Retype, without changes or pictures, only the lines that begin at the one containing "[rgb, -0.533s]" and end at the last line of the records that follow.

====== Source records ======

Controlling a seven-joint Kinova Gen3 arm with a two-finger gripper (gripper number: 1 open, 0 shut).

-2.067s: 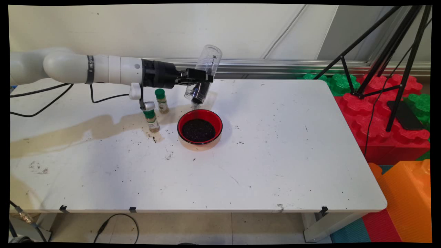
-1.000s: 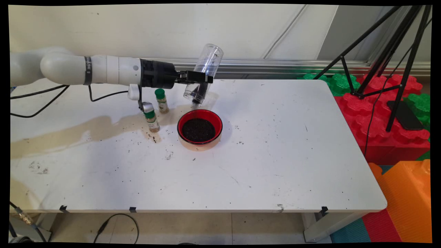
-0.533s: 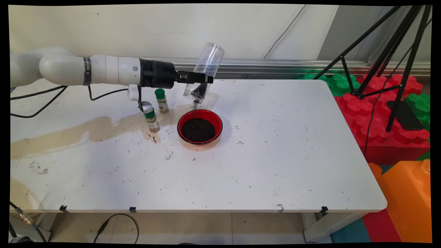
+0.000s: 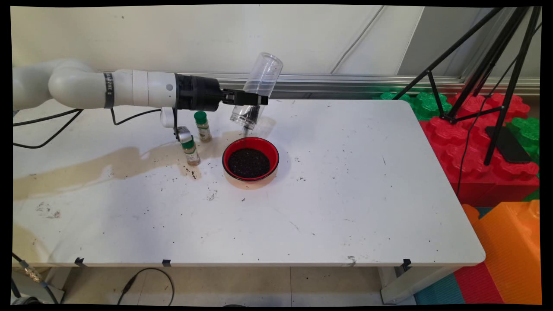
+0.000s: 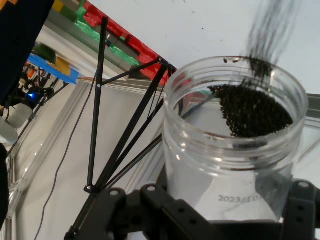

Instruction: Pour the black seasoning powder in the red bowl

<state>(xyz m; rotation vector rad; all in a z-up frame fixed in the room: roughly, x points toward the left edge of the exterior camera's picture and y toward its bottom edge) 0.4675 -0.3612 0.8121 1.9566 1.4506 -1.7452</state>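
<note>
We see the gripper [image 4: 252,99] clamped around a clear plastic jar [image 4: 258,88], its fingers pressed against the jar's sides. The jar is tipped mouth-down above the far rim of a red bowl [image 4: 250,161], clear of it, and the bowl holds a heap of small black grains [image 4: 249,163]. In the hand view a clump of the same grains [image 5: 252,111] sits at the jar's [image 5: 235,150] mouth, and a dark streak leaves the rim, blurred, so we take it for falling grains without being sure. Left of the bowl two green-capped spice bottles [image 4: 196,137] stand upright on the white table [image 4: 345,194], near each other. Black specks [image 4: 211,195] lie scattered on the table around the bowl.
</note>
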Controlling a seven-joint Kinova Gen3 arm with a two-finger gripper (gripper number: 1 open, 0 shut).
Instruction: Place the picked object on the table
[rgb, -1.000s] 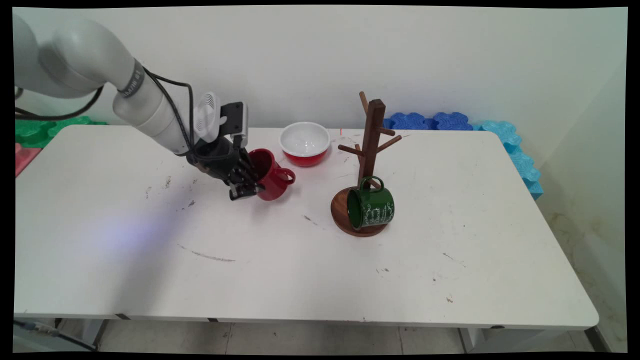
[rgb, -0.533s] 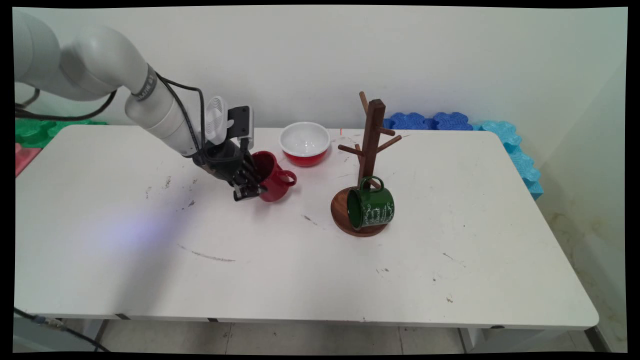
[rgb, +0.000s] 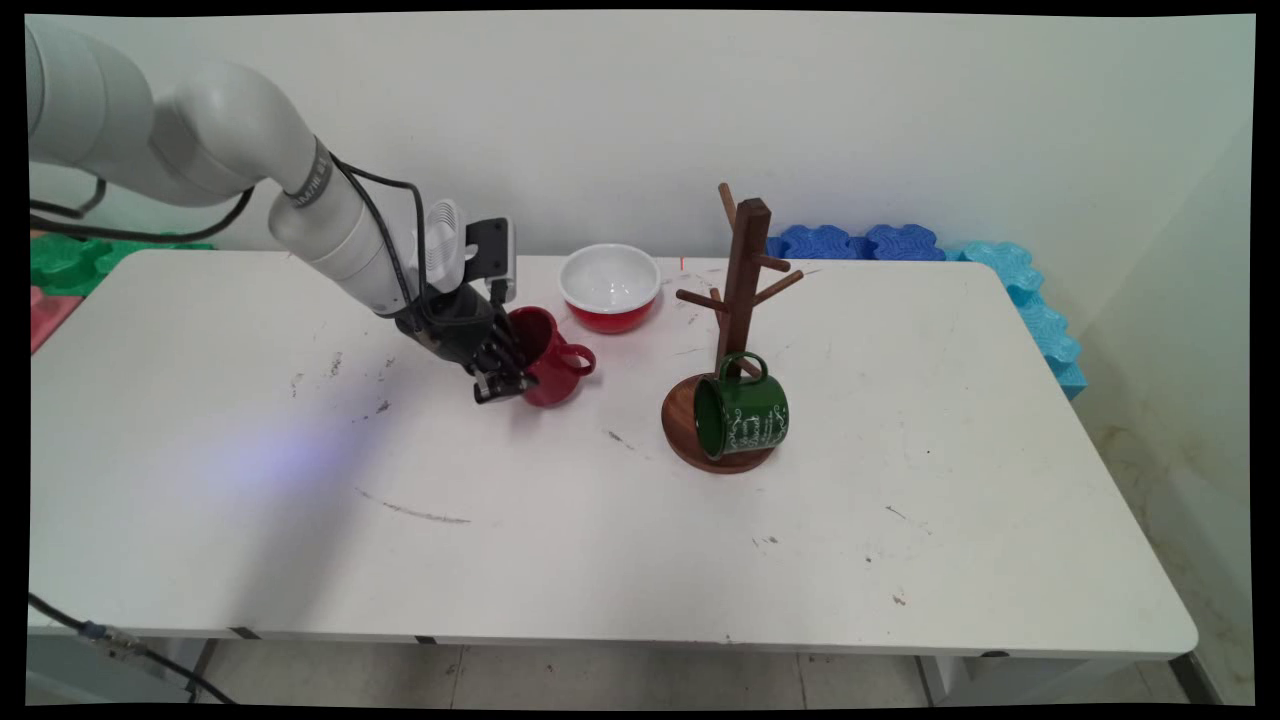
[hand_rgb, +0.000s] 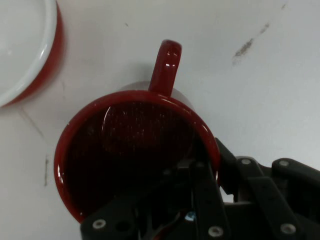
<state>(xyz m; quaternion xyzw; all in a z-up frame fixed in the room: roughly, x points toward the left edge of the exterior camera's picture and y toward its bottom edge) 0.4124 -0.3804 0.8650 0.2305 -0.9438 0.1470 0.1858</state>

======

Response box:
[rgb, -0.533s] 
[rgb, +0.000s] 
[hand_rgb, +0.000s] 
<state>(xyz m; quaternion xyzw; all in a z-up frame fixed in the room: roughly, x points toward the left edge of the exterior camera's picture and y toward its bottom edge) 0.4124 -0.3804 0.8650 0.2305 -0.9438 0.1470 0.1858</state>

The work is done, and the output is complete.